[En la ancianidad, Ausonio (coprotagonista de La ciudad y el reino), resignado y melancólico, hace balance de su vida. Pero una feliz sorpresa le aguarda.]
De la ignorancia que sobre mi persona habían demostrado Máximo y los suyos deduje algo que, después de todo, era bastante natural: que mi caso estaba cerrado, sin pena ni gloria; que quince años en los más altos niveles del poder, sustentados por toda una vida de actividad docente y literaria nada usual, se habían extinguido como una llama que se apaga, sin dejar rastro. No me lamentaba por ello. Estaba en el orden habitual de las cosas. Había hecho lo que debía hacer y de la mejor manera posible. Nadie – ni yo mismo – tenía nada que reprocharme. Había cumplido con mi deber y, en cada momento, la vida me había recompensado con su premio justo e inapelable. ¿Qué otra cosa podía esperar?
Pero Fortuna me guardaba una sorpresa.
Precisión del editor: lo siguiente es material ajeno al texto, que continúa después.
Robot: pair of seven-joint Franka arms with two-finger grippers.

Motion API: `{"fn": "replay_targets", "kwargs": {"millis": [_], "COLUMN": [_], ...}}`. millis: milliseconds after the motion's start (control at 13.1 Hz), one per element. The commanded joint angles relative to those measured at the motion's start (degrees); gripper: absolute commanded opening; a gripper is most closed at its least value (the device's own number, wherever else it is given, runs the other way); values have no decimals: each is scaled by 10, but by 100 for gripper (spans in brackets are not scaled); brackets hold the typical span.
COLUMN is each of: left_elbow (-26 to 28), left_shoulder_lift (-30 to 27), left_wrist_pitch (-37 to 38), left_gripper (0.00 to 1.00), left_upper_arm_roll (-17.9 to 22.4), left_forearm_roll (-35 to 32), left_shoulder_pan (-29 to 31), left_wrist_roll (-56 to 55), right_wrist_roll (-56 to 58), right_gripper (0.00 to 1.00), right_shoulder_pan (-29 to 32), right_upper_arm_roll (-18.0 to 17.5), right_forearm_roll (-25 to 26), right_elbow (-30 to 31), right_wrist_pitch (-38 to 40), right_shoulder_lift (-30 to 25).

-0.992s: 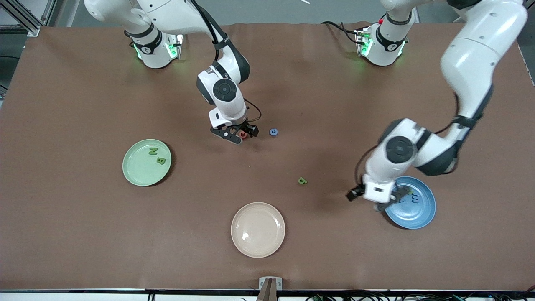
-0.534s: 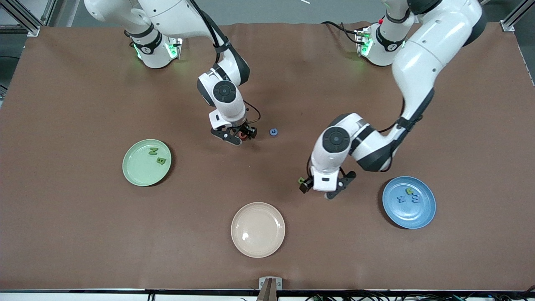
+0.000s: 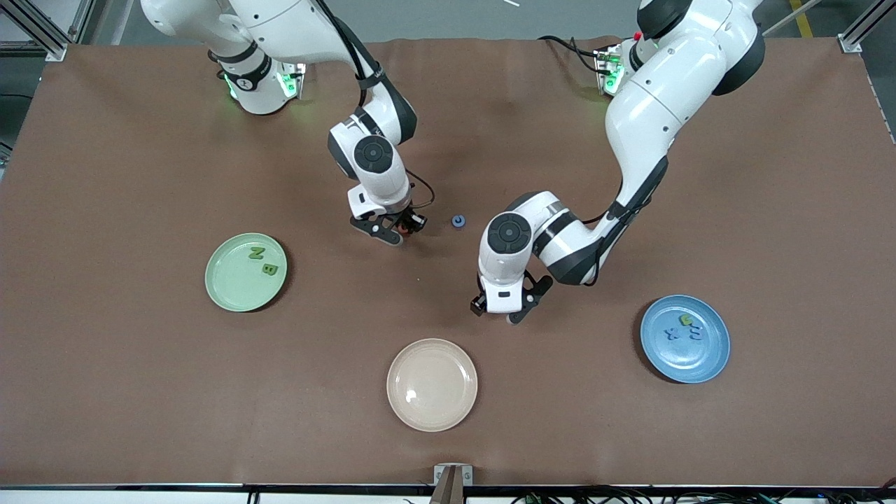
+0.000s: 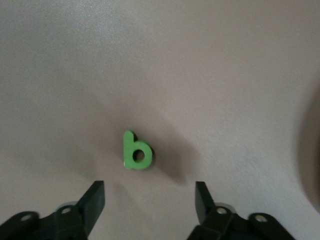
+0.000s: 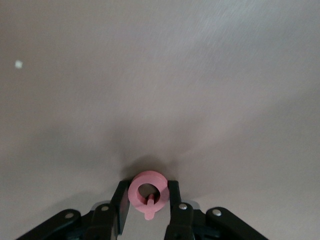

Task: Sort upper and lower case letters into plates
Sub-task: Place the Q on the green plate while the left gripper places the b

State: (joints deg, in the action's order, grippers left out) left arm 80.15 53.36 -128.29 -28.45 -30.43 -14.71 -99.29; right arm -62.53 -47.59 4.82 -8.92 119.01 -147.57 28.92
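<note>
Near the centre of the front view, the right gripper [image 3: 394, 229] hangs low over the table [image 3: 105, 175], its two fingers pinched on a pink ring-shaped letter [image 5: 147, 192], which shows as a reddish spot between the fingertips. Just beside it, toward the left arm's end, a small blue letter [image 3: 458, 222] lies on the table.

Lower in the middle of the frame, the left gripper [image 3: 498, 313] hovers over the table with its fingers spread apart and nothing between them. Its wrist view shows a green lower-case b [image 4: 135, 151] lying flat on the table just ahead of the open fingertips, untouched.

At the middle left of the front view sits the pale mint green plate [image 3: 222, 287], holding a green N [image 3: 256, 253] and a green B [image 3: 269, 268]. At the lower right sits the blue plate [image 3: 710, 360], holding three small letters [image 3: 686, 329]. The cream-beige plate [image 3: 432, 384] lies at the lower centre, nearest the front camera.
</note>
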Motion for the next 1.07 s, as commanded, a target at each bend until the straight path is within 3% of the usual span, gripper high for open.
{"fn": "replay_targets", "kwargs": {"millis": [0, 153, 305, 381, 534, 763, 992], "left_elbow": [-18, -18, -18, -18, -18, -17, -17], "left_shoulder_lift": [14, 17, 17, 17, 17, -15, -47], "left_wrist_pitch": [-2, -2, -1, -1, -1, 6, 36], "left_gripper": [75, 67, 50, 25, 1, 0, 0], "left_upper_arm_roll": [15, 15, 15, 15, 15, 10, -6], "left_forearm_roll": [11, 12, 13, 20, 28, 43, 44], "left_shoulder_pan": [-5, -4, -1, -1, 1, 49, 96], "left_wrist_roll": [-3, -3, -3, -2, -2, 10, 53], "right_wrist_roll": [73, 155, 256, 329, 438, 578, 644], "right_gripper": [0, 0, 0, 0, 0, 0, 1], "right_shoulder_pan": [1, 13, 72, 119, 188, 274, 324], "right_upper_arm_roll": [50, 96, 107, 107, 107, 107, 107], "right_forearm_roll": [0, 0, 0, 0, 0, 0, 0], "right_elbow": [9, 10, 10, 17, 18, 18, 18], "right_wrist_pitch": [73, 117, 154, 157, 155, 149, 127], "right_shoulder_lift": [-57, -86, -108, -113, -113, -109, -92]}}
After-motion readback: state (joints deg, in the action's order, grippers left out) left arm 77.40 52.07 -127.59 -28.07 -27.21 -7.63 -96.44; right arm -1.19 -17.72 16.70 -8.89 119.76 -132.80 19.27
Un acontecimiento que, por lo inesperado, me llenó de un gozo inmenso y que, desde entonces, he considerado como la áurea diadema que corona mi vida.
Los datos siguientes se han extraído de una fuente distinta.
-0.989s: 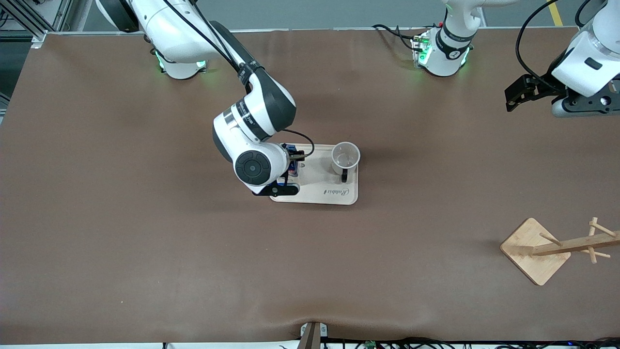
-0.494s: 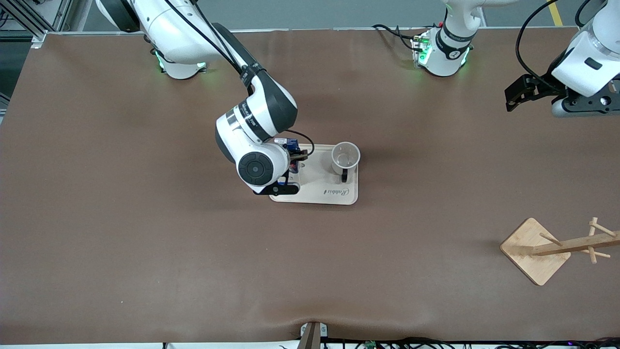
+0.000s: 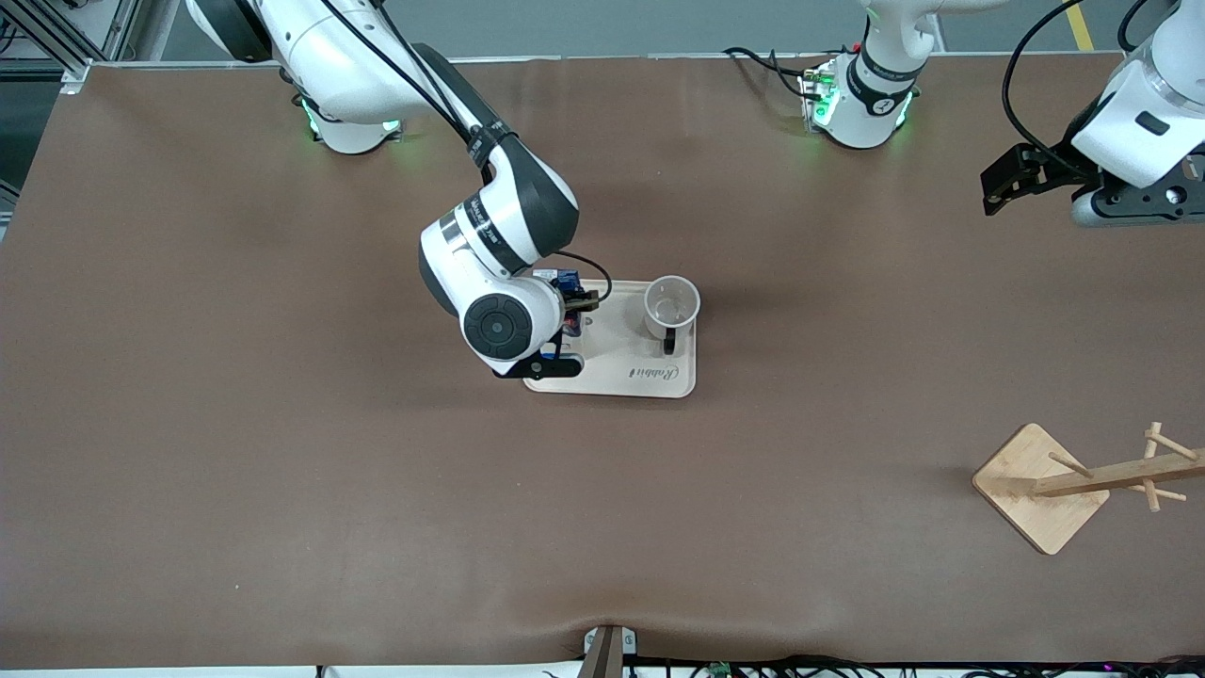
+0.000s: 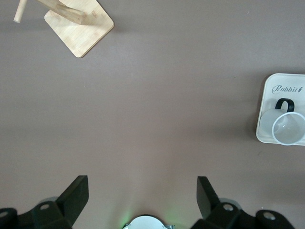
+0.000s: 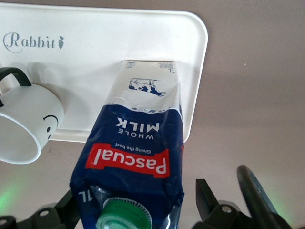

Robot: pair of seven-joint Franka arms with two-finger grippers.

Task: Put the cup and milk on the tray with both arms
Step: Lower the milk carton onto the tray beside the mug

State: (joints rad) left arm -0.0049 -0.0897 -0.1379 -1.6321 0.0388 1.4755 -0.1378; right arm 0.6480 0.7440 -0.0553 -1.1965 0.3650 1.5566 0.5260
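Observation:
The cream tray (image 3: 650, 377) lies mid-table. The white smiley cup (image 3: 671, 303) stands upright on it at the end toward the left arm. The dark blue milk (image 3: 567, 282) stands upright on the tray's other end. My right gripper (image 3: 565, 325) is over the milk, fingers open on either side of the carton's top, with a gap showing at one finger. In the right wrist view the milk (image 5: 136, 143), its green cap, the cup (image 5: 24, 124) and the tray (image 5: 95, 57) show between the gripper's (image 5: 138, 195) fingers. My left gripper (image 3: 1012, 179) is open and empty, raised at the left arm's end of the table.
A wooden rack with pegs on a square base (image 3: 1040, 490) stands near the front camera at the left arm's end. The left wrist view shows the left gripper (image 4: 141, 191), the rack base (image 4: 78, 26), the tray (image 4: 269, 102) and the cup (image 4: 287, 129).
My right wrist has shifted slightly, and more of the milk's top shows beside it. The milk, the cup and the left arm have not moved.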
Poco después de la derrota de Máximo, cuando ya Teodosio había afianzado su dominio sobre todo el Imperio, llegó a mi casa de Augusta una carta con el sello imperial. Mientras la abría, antes de leer una sola palabra, me dio un vuelco el corazón. Era como si, de repente, regresase a un instante pasado de mi vida, cuando en casa de mi amigo Poncio, padre del recién conocido Paulino, abría otra carta imperial cuyo contenido iba a significar la inauguración de una nueva etapa de mi existencia. Y no me engañaba el corazón. Distantes en el tiempo, en la mentalidad y en el carácter, Teodosio reproducía los sentimientos de Valentiniano al dirigirse al “Virgilio de nuestro tiempo” para pedirle que entrase en su casa. En esta ocasión no se mencionaba al profesor. En cierto modo era una invitación más cordial y más desinteresada que la de Valentiniano.
“Hace años que vengo leyendo tu obra, y su lectura me ha producido siempre tanto gozo que sentía como un deber pendiente manifestarte mi admiración y agradecimiento. Pero deseo algo más: que vengas a unirte a los míos; que formes parte de la gente de mi casa, donde tendrás la tranquilidad necesaria y la consideración que por derecho propio mereces. No pido nada a cambio. Nada más que se mantenga vivo y a mi sombra el prodigioso manantial de los versos ausonios. Pero has de saber, querido padre, que esto es solo un deseo; de ninguna manera lo tomes como una orden. Aunque me parece que, desde la envidiable altura de tu serena ancianidad, la aclaración resulta ociosa”.
No te puedo describir la profunda satisfacción que me produjeron estas líneas. Cuando ya estaba convencido de que mi nombre como hombre público se había hundido en el olvido y que la fama de mi obra literaria empezaba a apagarse lentamente, reaparece el divino Augusto y, como en la reiteración de un sueño antiguo y casi olvidado, me toma de las manos nuevamente y me repite: “Al lado de todo Augusto ha de haber siempre un Virgilio”.
Rechacé la invitación.
“Un dios desea que acudas a su lado. ¿Qué esperas para obedecer, feliz Ausonio? El espíritu está presto y requiere a los pies a que se pongan en marcha. Pero los pies no responden y todo el cuerpo está inmóvil, pues solo recuerdan un camino: el de la pequeña patria. Divino Augusto, te agradezco tanto el homenaje que haces a mi obra como esta invitación generosa e inmerecida. Guardaré tus palabras y las colocaré al final de mi obra, como broche de oro que cierra mi vida. Ya no espero nada más. Solo hubiese deseado – pero ni los mismos dioses pueden concederlo – recobrar mi juventud para cumplir tu deseo y mostrarme digno de tu confianza. Ya que no es posible, pues este cansado cuerpo solo es capaz de regresar con los suyos, ruego perdones su debilidad, causa culpable de mi infinita descortesía”.
Con la carta, le mandé ejemplares de todas mis obras. Y mientras el envío tomaba el camino de Mediolanum, yo hacía los preparativos para regresar a la patria. Y a los pocos días estaba en Burdigala.